**YOUR TASK**
Go to the line in the entries below that holds "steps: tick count" and repeat exactly from there through the line that holds "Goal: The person", inclusive.

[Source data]
═══
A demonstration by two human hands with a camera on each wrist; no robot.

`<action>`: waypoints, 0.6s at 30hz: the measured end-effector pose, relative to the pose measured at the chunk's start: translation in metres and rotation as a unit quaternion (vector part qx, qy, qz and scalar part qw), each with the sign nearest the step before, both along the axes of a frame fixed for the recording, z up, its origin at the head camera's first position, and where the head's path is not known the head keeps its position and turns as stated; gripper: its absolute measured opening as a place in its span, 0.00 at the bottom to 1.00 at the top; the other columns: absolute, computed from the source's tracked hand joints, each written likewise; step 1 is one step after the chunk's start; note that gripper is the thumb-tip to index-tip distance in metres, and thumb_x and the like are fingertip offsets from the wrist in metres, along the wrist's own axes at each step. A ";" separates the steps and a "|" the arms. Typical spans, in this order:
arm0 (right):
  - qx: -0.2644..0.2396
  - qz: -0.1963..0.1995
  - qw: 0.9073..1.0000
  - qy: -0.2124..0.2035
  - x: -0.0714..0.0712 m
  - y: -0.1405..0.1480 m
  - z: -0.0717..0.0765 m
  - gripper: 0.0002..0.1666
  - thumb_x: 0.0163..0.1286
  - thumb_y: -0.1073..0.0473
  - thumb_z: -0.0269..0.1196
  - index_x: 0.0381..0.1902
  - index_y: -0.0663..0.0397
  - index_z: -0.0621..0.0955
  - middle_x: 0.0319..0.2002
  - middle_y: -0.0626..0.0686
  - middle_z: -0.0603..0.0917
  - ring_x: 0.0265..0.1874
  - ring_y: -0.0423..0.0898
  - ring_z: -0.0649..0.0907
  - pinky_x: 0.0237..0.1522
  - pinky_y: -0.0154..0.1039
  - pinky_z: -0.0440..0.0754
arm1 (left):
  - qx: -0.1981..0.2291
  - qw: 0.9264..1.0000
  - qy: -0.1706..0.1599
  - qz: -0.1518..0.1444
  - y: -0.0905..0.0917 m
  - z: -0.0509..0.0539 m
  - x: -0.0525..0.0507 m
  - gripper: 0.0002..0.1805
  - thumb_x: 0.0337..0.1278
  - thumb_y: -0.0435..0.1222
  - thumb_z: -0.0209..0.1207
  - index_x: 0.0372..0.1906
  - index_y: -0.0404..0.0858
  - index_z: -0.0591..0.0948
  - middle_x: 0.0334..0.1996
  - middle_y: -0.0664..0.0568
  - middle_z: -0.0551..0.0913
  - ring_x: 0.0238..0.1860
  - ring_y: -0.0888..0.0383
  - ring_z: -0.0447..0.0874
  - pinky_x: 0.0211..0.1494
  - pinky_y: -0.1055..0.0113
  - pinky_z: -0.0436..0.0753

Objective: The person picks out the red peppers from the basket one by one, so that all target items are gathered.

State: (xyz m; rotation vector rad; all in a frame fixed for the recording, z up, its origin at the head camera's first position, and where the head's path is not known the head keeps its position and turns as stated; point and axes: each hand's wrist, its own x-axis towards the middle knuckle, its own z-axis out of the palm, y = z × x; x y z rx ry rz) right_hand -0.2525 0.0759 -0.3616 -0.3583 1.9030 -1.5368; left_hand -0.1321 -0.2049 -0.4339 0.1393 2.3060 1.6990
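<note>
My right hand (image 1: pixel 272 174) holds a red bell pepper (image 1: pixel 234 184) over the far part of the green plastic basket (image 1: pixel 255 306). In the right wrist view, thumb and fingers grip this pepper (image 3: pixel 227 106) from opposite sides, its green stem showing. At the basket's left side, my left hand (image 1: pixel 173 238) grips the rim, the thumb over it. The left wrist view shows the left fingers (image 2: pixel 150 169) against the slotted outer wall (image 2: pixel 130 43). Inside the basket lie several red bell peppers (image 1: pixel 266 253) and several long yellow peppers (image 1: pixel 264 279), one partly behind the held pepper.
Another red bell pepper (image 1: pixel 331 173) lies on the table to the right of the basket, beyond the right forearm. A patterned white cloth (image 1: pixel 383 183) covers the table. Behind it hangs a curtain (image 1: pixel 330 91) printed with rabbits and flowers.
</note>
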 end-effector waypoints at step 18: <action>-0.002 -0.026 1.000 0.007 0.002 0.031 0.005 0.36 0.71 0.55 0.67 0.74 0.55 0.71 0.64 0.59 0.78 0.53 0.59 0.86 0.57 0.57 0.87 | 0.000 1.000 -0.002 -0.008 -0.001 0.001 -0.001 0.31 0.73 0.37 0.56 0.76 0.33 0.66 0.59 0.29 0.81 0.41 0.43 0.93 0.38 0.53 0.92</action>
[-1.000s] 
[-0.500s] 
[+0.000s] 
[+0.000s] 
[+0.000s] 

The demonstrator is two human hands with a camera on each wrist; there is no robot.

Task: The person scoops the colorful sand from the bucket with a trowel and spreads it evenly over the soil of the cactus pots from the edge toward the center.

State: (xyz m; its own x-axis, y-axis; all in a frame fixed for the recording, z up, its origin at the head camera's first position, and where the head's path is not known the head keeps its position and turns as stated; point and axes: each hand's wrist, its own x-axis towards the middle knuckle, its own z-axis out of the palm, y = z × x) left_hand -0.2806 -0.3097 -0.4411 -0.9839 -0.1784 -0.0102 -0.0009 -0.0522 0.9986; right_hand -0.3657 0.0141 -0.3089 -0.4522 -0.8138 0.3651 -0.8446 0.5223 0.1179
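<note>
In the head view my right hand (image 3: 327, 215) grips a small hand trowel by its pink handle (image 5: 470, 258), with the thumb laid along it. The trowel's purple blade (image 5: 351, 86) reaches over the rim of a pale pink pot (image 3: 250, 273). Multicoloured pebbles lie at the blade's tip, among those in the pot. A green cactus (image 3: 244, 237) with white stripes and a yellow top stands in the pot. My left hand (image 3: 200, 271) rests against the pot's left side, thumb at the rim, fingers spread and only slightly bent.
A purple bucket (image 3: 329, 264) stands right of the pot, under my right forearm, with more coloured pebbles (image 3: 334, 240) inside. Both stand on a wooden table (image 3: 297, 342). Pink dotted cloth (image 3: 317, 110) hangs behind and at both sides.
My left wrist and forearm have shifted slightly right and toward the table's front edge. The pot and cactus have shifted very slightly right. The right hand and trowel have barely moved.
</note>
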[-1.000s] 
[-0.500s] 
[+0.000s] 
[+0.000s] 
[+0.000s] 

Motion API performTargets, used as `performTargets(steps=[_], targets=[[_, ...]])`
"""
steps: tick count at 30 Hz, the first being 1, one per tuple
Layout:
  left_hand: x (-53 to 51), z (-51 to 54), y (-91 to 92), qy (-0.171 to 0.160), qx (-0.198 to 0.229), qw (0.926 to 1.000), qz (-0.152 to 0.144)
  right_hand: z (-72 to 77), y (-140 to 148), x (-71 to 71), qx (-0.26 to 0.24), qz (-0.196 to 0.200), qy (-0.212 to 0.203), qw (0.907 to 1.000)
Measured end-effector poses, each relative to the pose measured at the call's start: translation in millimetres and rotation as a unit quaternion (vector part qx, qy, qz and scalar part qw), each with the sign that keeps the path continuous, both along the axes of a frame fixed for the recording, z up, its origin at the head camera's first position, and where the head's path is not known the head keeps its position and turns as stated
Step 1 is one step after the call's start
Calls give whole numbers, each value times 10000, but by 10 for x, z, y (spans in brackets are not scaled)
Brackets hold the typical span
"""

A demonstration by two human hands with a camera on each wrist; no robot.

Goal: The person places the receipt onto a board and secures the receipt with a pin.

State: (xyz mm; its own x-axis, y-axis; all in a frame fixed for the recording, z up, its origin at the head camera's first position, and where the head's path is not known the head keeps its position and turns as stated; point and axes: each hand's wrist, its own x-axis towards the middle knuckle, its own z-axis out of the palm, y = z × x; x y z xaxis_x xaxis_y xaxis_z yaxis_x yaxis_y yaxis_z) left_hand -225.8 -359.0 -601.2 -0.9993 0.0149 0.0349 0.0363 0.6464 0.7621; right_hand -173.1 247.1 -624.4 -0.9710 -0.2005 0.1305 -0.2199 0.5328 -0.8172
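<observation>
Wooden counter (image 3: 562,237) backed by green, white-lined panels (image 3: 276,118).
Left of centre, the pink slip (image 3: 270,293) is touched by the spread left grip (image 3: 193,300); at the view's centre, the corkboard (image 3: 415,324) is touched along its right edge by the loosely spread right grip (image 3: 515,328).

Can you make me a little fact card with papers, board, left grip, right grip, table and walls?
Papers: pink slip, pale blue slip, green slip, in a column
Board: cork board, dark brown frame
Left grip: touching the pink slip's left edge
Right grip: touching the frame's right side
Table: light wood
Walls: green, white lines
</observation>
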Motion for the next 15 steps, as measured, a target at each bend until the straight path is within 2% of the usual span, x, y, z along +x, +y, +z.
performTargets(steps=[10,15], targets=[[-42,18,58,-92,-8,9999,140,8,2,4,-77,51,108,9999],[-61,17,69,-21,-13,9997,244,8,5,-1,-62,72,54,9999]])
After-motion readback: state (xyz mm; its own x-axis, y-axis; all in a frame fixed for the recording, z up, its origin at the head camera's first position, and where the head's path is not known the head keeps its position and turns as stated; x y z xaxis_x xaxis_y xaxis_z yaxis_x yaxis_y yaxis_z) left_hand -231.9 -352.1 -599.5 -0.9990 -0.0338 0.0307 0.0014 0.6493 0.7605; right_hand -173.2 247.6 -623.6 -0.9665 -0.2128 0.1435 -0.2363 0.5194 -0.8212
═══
**EXERCISE RESULT**
steps: tick count at 30 Hz, the first being 1, one per tuple
Layout:
  left_hand: x (-53 to 51), z (-51 to 54), y (-91 to 92), qy (-0.171 to 0.160), qx (-0.198 to 0.229), qw (0.926 to 1.000), qz (-0.152 to 0.144)
  right_hand: z (-72 to 77), y (-140 to 148), x (-71 to 71), qx (-0.26 to 0.24), qz (-0.196 to 0.200), qy (-0.212 to 0.203), qw (0.907 to 1.000)
Measured end-effector poses, each relative to the pose measured at the call's start: translation in millimetres and rotation as a unit quaternion (vector part qx, qy, qz and scalar part qw), each with the sign that keeps the path continuous, both along the axes of a frame fixed for the recording, z up, its origin at the head camera's first position, and where the head's path is not known the head keeps its position and turns as stated
Step 1 is one step after the call's start
Calls give whole numbers, each value times 10000, but by 10 for x, z, y (spans in brackets are not scaled)
Brackets hold the typical span
"""

A demonstration by two human hands with a camera on each wrist; no robot.

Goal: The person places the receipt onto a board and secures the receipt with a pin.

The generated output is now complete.